_TASK PROMPT_.
Within the records below is a range that opens at the line with "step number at" and closes at the line with "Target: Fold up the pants". Return that range word for word, both ends included, and only that range.

EXTRACTED ENTRIES: Begin

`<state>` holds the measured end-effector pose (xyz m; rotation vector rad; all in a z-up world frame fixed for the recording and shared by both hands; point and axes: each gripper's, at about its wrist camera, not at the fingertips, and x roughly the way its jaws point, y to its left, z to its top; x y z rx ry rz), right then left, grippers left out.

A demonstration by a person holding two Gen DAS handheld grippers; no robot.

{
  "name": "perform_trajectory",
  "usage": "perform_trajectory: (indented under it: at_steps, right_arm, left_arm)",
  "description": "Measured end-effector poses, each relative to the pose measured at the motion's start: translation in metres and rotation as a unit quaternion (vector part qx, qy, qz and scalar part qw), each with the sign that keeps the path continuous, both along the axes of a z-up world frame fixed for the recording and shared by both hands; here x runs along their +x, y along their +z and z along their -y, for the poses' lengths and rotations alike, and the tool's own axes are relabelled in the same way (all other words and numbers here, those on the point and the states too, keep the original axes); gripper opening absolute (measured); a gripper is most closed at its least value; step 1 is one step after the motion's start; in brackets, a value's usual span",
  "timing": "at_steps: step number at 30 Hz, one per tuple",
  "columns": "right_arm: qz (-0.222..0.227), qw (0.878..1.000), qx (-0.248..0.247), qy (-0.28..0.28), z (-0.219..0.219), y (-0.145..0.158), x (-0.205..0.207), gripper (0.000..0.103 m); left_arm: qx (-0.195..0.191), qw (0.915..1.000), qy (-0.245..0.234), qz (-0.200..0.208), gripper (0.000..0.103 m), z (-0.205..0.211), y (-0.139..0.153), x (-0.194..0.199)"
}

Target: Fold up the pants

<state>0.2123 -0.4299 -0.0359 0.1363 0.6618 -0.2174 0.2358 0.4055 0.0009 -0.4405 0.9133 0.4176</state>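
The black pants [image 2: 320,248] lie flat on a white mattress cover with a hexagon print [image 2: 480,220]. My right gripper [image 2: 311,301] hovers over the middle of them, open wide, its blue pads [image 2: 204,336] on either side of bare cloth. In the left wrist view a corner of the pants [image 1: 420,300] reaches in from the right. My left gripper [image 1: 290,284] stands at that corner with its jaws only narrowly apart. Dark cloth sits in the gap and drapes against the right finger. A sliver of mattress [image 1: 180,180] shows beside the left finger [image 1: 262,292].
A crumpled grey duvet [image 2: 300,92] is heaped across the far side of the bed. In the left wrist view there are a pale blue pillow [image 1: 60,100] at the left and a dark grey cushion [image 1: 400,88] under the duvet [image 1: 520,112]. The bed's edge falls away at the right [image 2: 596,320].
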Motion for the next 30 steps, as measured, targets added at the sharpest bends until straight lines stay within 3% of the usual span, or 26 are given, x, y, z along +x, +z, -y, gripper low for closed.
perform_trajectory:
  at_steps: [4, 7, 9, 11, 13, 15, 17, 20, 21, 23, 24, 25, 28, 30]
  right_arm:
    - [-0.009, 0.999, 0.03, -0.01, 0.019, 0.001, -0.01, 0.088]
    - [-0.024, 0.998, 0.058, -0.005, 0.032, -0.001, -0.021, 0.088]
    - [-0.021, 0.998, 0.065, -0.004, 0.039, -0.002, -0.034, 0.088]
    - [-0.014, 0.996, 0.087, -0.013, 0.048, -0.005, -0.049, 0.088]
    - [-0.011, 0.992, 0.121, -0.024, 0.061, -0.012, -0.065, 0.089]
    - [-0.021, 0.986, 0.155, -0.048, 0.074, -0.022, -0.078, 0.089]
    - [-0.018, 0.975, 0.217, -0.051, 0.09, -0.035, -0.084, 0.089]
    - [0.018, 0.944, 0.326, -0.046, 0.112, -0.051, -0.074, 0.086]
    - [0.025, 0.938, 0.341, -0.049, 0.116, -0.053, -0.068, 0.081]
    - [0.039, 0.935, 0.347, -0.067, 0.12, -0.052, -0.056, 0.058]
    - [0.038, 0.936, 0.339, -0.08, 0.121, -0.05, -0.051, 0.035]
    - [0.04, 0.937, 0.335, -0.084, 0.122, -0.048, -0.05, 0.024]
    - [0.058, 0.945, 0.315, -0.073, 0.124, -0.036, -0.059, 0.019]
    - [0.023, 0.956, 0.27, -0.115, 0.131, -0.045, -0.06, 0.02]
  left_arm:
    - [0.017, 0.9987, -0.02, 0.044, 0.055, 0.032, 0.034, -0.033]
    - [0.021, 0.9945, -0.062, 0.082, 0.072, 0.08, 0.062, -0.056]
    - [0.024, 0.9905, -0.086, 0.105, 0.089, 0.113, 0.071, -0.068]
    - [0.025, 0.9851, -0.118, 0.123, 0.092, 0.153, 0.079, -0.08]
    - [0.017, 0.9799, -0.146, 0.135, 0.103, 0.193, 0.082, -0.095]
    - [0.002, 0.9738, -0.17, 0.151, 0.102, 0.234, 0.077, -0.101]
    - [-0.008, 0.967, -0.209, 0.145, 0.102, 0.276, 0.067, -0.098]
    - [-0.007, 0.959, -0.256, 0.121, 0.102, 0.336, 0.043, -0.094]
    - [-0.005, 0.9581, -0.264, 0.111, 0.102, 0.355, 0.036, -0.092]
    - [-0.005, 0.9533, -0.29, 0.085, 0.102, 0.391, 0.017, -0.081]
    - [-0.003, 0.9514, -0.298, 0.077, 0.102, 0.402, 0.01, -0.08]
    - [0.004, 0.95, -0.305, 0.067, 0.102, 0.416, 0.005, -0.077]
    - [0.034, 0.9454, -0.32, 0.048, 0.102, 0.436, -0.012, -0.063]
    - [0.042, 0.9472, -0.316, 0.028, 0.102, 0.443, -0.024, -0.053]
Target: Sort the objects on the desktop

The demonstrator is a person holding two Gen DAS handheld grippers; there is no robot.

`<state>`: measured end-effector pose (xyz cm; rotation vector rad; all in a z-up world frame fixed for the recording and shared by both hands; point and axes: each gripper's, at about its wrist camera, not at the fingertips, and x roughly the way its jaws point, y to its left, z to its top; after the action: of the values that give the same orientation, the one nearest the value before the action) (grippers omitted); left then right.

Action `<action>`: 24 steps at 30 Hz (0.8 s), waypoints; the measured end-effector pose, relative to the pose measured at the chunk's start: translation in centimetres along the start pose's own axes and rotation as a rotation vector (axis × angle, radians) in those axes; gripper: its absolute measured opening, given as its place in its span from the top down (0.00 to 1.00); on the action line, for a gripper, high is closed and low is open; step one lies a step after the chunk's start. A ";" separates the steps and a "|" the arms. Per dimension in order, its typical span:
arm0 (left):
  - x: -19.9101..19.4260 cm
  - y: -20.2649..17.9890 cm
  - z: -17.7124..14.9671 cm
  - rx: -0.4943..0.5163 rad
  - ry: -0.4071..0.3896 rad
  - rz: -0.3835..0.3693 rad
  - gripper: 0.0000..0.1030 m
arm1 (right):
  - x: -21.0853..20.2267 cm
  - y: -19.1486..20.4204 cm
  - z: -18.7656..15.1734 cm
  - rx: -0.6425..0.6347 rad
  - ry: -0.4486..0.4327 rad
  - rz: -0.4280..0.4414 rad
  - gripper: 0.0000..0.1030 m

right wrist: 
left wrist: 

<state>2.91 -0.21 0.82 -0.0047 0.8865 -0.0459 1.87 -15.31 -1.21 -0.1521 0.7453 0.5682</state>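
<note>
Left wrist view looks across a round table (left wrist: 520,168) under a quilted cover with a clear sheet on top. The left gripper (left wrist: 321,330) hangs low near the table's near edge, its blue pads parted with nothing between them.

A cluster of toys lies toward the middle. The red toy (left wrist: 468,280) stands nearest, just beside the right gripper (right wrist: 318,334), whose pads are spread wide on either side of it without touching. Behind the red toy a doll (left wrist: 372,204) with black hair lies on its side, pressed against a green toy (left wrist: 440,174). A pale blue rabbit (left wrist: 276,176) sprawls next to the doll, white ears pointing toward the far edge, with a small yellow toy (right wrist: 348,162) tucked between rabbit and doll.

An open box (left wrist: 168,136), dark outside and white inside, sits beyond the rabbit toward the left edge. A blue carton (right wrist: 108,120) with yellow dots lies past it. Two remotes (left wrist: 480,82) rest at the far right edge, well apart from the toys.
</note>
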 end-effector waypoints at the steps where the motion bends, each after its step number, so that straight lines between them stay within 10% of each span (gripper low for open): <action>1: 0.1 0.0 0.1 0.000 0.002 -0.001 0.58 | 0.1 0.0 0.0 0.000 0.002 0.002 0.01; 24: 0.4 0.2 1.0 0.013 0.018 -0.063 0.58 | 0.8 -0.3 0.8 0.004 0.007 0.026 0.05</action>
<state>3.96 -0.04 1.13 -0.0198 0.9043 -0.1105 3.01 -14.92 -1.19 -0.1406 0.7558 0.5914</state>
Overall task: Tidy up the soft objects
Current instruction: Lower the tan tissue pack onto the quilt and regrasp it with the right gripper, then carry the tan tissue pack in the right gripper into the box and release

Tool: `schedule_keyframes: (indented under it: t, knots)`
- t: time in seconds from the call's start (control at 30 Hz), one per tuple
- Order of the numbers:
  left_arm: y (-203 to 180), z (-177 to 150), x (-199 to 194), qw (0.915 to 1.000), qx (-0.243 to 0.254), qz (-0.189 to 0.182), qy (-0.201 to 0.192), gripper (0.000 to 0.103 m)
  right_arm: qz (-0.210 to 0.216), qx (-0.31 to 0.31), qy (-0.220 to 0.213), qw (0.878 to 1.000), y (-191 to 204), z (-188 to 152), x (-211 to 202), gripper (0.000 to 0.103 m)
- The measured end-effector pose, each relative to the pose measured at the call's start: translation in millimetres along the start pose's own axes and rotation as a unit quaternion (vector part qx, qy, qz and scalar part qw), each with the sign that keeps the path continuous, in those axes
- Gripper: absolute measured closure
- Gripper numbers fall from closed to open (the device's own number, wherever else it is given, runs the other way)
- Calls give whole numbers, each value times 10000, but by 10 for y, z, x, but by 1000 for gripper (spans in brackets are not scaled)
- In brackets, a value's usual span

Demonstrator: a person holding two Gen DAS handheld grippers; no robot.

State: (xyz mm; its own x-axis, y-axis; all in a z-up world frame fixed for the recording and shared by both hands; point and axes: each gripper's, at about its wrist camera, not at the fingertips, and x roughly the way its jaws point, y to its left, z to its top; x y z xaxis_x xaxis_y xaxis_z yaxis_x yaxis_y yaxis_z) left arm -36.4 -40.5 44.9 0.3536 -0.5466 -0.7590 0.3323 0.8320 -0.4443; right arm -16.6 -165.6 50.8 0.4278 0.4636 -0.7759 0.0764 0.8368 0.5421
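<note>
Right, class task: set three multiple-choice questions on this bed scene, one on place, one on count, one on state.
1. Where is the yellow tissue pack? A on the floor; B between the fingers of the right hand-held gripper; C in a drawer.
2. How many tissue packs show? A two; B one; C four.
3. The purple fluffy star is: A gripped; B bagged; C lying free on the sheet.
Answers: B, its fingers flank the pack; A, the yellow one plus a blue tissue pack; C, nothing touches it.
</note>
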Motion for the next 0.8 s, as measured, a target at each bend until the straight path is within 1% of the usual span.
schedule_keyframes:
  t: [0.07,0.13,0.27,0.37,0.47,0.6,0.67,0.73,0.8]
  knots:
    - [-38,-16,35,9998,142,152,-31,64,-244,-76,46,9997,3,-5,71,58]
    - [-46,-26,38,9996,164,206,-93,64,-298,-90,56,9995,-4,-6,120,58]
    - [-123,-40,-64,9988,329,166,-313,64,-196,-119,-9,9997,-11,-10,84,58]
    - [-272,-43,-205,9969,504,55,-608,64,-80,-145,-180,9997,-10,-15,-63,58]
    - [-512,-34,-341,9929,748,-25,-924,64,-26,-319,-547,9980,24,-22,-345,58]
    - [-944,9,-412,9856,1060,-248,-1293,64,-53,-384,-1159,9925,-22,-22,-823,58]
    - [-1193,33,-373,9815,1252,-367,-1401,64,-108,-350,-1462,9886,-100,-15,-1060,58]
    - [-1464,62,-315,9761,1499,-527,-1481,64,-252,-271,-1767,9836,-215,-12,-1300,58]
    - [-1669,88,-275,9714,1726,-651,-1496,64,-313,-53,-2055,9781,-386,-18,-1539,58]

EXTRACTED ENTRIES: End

_SOLUTION TO THIS EXERCISE_.
  "timing": "at_steps: step number at 30 Hz, one per tuple",
  "columns": "right_arm: qz (-0.222..0.227), qw (0.878..1.000), qx (-0.248..0.247), qy (-0.28..0.28), z (-0.219..0.219), y (-0.145..0.158), x (-0.205..0.207), gripper (0.000..0.103 m); left_arm: qx (-0.195..0.191), qw (0.915..1.000), qy (-0.245..0.234), qz (-0.200..0.208), gripper (0.000..0.103 m), z (-0.205..0.211), y (-0.139..0.153), x (-0.194..0.199)"
}

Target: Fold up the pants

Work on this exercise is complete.